I vantaggi delle alcaline
Nel variegato mondo delle acque minerali di recente si sono affacciate le alcaline ionizzate che, simili a quelle di sorgente, non contengono metalli pesanti, pesticidi-insetticidi, ormoni o prodotti simili. Puntualizza Giuseppe Merra: «Assumere questo tipo di acqua aiuta a contrastare l’iperacidità tissutale e contribuisce a equilibrare il bilancio acido-base del corpo. L’acqua alcalina ionizzata in commercio ha un valore pH alcalino che si aggira sopra i 7, contiene minerali che la rendono antiossidante e disintossicante, stimola il metabolismo e favorisce l’eliminazione delle scorie acide».
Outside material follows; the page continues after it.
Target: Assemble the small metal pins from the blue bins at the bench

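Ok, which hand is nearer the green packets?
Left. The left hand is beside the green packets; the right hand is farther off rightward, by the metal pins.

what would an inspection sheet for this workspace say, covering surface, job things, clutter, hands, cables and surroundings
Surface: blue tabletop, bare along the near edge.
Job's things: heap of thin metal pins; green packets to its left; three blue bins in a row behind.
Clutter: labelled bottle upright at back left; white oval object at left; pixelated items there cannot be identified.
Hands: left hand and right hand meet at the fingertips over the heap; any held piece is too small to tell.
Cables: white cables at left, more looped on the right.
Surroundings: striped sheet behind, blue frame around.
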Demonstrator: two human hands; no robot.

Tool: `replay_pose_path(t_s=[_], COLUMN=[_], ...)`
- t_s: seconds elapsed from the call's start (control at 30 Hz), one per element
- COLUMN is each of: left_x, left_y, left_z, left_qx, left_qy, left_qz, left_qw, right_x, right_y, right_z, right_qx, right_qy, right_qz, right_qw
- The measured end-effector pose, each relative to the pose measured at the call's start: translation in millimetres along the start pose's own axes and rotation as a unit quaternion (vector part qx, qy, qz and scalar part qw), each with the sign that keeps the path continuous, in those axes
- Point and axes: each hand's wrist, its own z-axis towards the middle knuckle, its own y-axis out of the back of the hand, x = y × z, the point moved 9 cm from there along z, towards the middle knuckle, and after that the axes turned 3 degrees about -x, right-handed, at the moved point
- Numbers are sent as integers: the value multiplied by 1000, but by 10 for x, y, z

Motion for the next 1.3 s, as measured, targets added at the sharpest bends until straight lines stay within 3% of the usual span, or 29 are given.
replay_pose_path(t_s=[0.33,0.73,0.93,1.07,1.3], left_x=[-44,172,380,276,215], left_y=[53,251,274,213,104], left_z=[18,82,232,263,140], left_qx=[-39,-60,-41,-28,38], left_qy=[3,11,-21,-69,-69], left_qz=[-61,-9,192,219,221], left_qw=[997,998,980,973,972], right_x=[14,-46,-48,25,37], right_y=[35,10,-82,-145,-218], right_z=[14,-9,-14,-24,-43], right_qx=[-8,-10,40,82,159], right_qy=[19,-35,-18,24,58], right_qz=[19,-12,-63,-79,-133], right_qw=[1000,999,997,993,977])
Pioniere di questo nuovo corso delle acque sempre più alleate del benessere è un giovanissimo imprenditore, Jules-Arthur Sastre, convinto sostenitore del loro valore aggiunto. Fondatore e amministratore delegato di NWL Distribution, Sastre, da poco più di un anno ha lanciato sul mercato Hydraqua, un’acqua alcalina ionizzata che – precisa Sastre – grazie al suo pH 9+ fortemente alcalino (perché superiore a 7) si distingue per l’elevata capacità idratante e per l’azione depurativa che aiuta a contrastare i radicali liberi e facilita l’eliminazione delle scorie acide, derivanti da un’alimentazione iperproteica e povera di frutta e verdura e da uno stile di vita sedentario. Aggiunge Sastre: «Si tratta di un prodotto a metà strada fra una tradizionale acqua oligominerale e un Energy Drink, ma privo di qualsiasi additivo, del tutto naturale ed ecosostenibile, perché confezionato in bottiglie di alluminio 100% riciclabile all’infinito dunque con impatto ambientale ridotto e un risparmio energetico del 95% rispetto ai processi tradizionali di riciclo».